In exile, Tibetans continue to do everything they can to preserve their culture, their language, and their Buddhist practices. On Wednesdays, they speak only Tibetan and wear their traditional clothing. Their traditions are what keep them alive, which, clearly, is something that can never be taken from them. That, their smile, their kindness, and their unmatched capacity for compassion rise like a great banner in the midst of darkness.

Since 1959, the Dalai Lama has continued to peacefully plead for the freedom of Tibet and his people—now as a Nobel Peace Prize laureate—without ever losing hope that one day he will return to his homeland. Despite all the immense heartbreak and the deep wound that remains open, neither he nor the Tibetan people have ever, ever, ever lost their smile.

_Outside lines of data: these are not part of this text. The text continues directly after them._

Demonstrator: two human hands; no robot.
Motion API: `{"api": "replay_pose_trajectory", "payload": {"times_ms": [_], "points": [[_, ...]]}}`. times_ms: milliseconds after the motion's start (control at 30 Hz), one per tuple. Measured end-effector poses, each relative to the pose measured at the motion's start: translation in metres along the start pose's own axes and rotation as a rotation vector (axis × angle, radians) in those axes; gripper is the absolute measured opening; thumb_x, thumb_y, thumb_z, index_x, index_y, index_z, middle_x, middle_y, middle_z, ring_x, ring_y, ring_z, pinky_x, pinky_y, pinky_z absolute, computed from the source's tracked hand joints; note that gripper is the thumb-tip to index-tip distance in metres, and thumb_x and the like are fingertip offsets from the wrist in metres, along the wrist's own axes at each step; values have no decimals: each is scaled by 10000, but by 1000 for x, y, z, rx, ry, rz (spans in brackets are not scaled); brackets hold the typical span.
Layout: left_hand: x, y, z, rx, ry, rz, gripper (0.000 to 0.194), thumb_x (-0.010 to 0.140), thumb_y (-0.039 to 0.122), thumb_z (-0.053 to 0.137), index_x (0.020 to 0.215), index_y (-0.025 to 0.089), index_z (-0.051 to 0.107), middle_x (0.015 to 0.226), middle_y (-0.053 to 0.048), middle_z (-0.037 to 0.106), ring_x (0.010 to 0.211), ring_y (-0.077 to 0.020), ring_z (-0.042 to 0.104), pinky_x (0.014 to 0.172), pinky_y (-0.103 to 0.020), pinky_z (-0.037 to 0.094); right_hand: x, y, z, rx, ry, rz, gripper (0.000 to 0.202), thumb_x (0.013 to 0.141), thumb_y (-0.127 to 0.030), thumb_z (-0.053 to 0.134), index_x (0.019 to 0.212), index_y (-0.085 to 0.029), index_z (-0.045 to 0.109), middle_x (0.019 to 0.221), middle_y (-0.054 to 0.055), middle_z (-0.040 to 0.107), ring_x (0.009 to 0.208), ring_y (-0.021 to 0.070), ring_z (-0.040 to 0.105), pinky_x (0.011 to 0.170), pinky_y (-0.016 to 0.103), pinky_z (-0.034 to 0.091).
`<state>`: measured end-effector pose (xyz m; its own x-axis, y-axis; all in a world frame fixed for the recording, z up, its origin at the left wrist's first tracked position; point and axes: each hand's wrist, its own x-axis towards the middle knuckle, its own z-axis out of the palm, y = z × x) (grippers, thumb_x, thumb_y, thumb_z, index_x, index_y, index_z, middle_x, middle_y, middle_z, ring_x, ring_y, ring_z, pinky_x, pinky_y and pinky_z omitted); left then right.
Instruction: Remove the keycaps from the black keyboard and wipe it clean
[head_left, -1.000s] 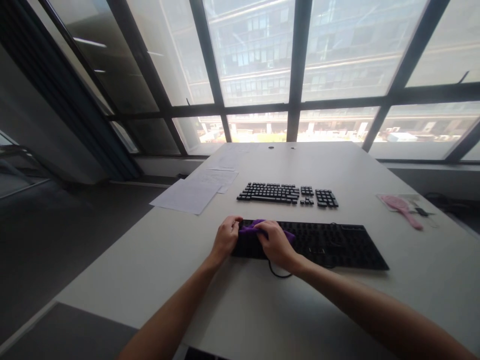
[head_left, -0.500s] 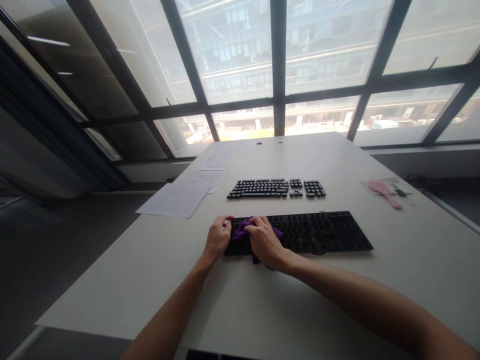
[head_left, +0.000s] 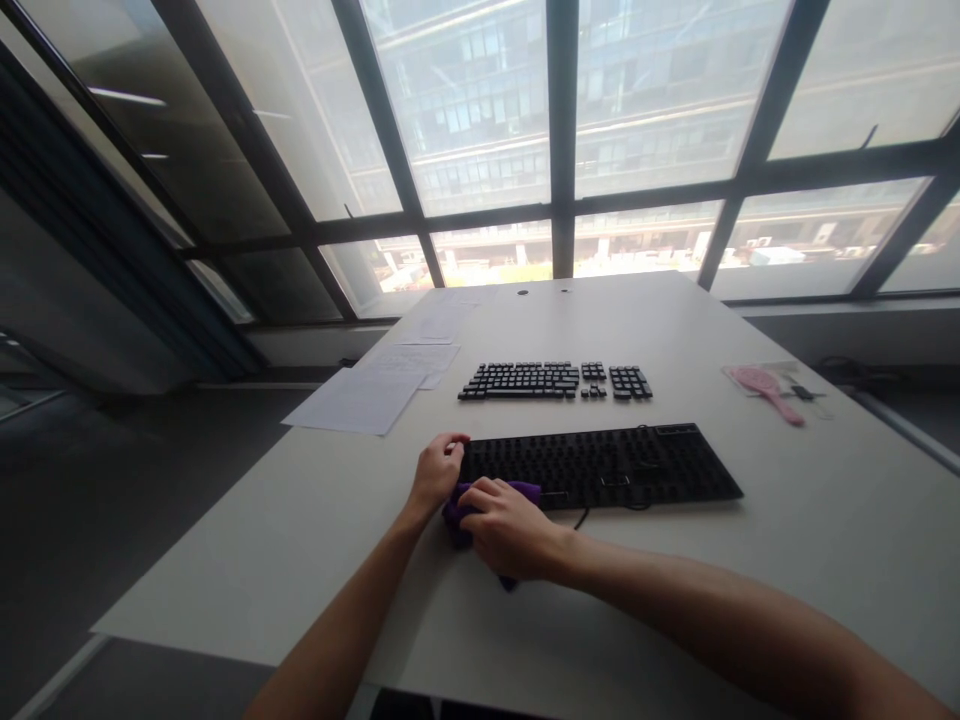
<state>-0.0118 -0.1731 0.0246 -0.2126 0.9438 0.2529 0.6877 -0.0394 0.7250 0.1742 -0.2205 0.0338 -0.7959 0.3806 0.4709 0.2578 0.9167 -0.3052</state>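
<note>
A black keyboard base point(head_left: 600, 468) without its keycaps lies on the white table point(head_left: 300, 540). My left hand point(head_left: 436, 470) is closed around the base's left end, fingers at its upper left corner. My right hand point(head_left: 506, 525) grips a purple cloth point(head_left: 527, 491) and presses it at the lower left edge of the base. Part of the cloth hangs below the hand onto the table. Behind the base, black keycaps point(head_left: 519, 380) are laid out in keyboard order, with the number block point(head_left: 631, 382) at their right.
Sheets of paper point(head_left: 356, 398) lie at the table's left. To the right is a pink handled object point(head_left: 769, 390) beside a small dark item point(head_left: 802, 393). A cable point(head_left: 582, 518) shows below the base. Windows rise behind the table.
My right hand has moved the purple cloth toward me and slightly left, from the top of the base to its lower left edge. My left hand stays at the left end.
</note>
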Motion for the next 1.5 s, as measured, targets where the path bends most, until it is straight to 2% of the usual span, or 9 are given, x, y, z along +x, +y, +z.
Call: {"api": "replay_pose_trajectory", "payload": {"times_ms": [100, 200, 300, 533, 700, 1000, 1200, 1333, 1500], "points": [[1, -2, -2, -3, -18, -10, 293, 819, 210, 458, 953, 146, 711, 1002, -89, 738, 928, -219, 681, 916, -362, 528, 5, 4, -6, 56, 109, 52, 183, 861, -91, 543, 919, -173, 696, 1108, 87, 646, 1045, 223, 519, 955, 353, 448], [2, -4, -3, -63, -44, -20, 335, 798, 172, 459, 1025, 139, 704, 1032, -89, 737, 938, -219, 683, 919, -369, 532, 17, 18, -10, 55, 246, 262, 265, 893, -73, 493, 1044, -157, 694, 1151, 108, 635, 1110, 233, 505, 1012, 367, 430], [4, -7, -3, -108, -74, 8, 342, 811, 193, 482, 1073, 134, 695, 1083, -100, 729, 957, -221, 684, 928, -370, 537, 28, 32, -6, 2, 198, 383, 251, 925, -142, 496, 1083, -123, 690, 1204, 146, 621, 1139, 262, 507, 1013, 402, 435], [1, -8, -2, -10, -65, 127, 432, 859, 236, 480, 1253, 126, 621, 1256, -136, 645, 1072, -242, 646, 938, -400, 545, 28, 35, 9, -77, 142, 262, 292, 957, -245, 505, 1155, -101, 664, 1281, 149, 595, 1225, 258, 490, 1102, 393, 370], [-1, -4, -4, 64, -56, 270, 373, 829, 161, 464, 1126, 172, 689, 1240, -101, 636, 1193, -247, 576, 957, -393, 537, 27, 38, 12, -95, 165, 245, 269, 973, -220, 458, 1038, -118, 699, 1238, 137, 620, 1200, 245, 511, 1097, 376, 376], [-1, 1, -6, 15, -16, 233, 298, 887, 261, 472, 1072, 166, 686, 1138, -92, 673, 1053, -225, 639, 850, -344, 575, 24, 37, 5, -56, 140, 237, 283, 914, -78, 461, 1069, -136, 691, 1263, 112, 618, 1188, 220, 516, 1042, 335, 419], [-1, 1, -6, 18, 42, 174, 311, 898, 309, 468, 1049, 153, 691, 1094, -98, 700, 990, -223, 665, 830, -346, 577, 20, 23, 8, -199, 82, 259, 251, 858, -90, 543, 1080, -101, 658, 1225, 164, 602, 1127, 276, 493, 948, 379, 462], [0, 1, -5, 10, 33, 159, 305, 883, 298, 479, 1036, 149, 696, 1080, -102, 709, 976, -222, 670, 808, -339, 582, 23, 30, -8, -231, 73, 307, 272, 836, -48, 529, 1064, -115, 661, 1134, 144, 625, 1016, 259, 506, 926, 366, 451], [-1, 3, -5, 9, 28, 159, 302, 874, 281, 479, 1032, 152, 703, 1082, -97, 711, 951, -210, 671, 800, -325, 583, 19, 54, -45, -196, 201, 473, 282, 919, -80, 444, 1054, -116, 689, 1118, 145, 629, 1048, 257, 492, 921, 353, 433]]}}
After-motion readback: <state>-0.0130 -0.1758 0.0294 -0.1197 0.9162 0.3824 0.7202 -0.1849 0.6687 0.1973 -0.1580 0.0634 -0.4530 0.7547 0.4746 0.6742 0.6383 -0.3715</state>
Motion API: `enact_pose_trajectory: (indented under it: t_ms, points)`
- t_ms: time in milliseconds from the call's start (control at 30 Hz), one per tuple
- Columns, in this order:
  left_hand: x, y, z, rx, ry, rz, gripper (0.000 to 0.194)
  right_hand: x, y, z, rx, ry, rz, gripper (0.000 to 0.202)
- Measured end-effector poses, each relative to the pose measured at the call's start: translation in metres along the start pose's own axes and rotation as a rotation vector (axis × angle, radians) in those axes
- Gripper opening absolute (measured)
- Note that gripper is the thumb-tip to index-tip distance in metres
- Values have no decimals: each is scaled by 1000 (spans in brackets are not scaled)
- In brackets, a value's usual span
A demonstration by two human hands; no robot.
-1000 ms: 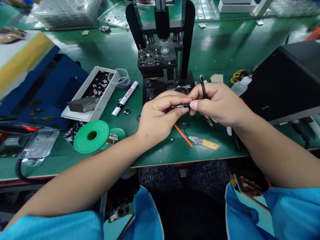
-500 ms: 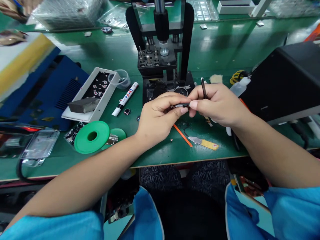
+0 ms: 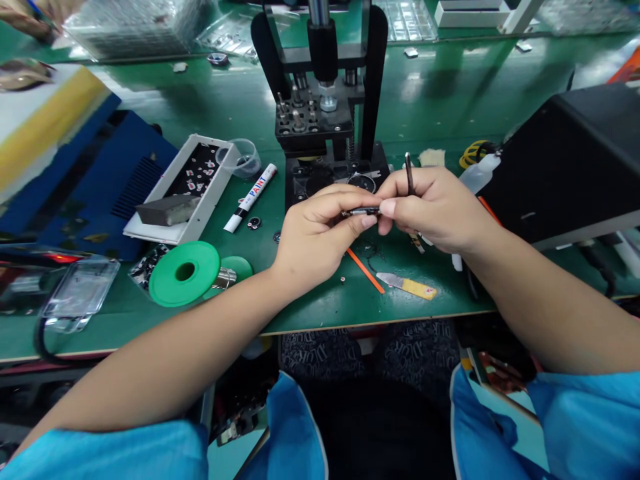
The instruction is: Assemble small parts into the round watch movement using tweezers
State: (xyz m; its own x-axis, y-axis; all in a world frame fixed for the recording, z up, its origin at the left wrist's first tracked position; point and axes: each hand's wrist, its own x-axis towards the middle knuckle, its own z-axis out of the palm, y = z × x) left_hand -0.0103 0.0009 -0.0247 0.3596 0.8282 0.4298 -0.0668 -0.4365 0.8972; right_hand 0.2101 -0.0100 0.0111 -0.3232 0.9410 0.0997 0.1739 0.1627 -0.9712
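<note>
Pinching thin dark metal part [image 3: 361, 211] btwn L hand [image 3: 315, 237]; R hand [image 3: 435, 208].

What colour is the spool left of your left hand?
Green spool, clearest in the head view.

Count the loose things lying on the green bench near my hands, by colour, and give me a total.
White: 1, the paint marker
Green: 1, the spool
Orange: 1, the thin stick
Yellow: 1, the blade handle
Total: 4

Glossy green workbench [image 3: 450, 100], overhead glare.
</note>
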Motion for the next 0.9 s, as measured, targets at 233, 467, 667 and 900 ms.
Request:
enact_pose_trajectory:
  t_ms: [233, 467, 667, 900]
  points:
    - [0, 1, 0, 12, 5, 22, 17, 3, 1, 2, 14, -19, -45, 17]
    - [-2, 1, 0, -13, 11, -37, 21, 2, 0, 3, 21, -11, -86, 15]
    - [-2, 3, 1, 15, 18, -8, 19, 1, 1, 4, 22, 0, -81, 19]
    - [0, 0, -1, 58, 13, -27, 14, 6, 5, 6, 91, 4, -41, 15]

Teachings of the moorning of April 2, 2025


The place was packed. The Dalai Lama’s temple has a large covered courtyard with two staircases leading to a smaller second floor, where he sits on the Great Chair when we’re lucky enough to receive his teachings, which is not every day. Today, he is almost 90 years old, and while his spirit is intact, he is growing old, so now more than ever, it truly feels like a double gift.

Everyone was settled in, waiting for his arrival. I timidly began asking for permission to pass and made my way up the stairs. I had already planned where I would sit: right in front of him on the upper floor, where the Great Chair is, the one from which he always speaks. The last time I had been able to see him from there, live and direct, less than 10 meters away. I was hoping for the same luck again.

All the monks were sitting on their little cushions on the floor, everything carefully arranged. I sat in an empty spot among all the child monks. I was the only one who stood out among the maroon Buddhist robes.I closed my eyes and began to meditate while waiting for His Holiness. It's always an incredibly special momen - like seeing God give a speech- but at the same time, it feels so peaceful and so familiar, like a small-town ceremony. Like going to a neighbor's house where you feel so at ease that you just know everything will be fine, because everything is already fine in that bubble. That’s what it feels like to enter that space. The energy completely surrounds you, which is why it’s so hard to leave afterward.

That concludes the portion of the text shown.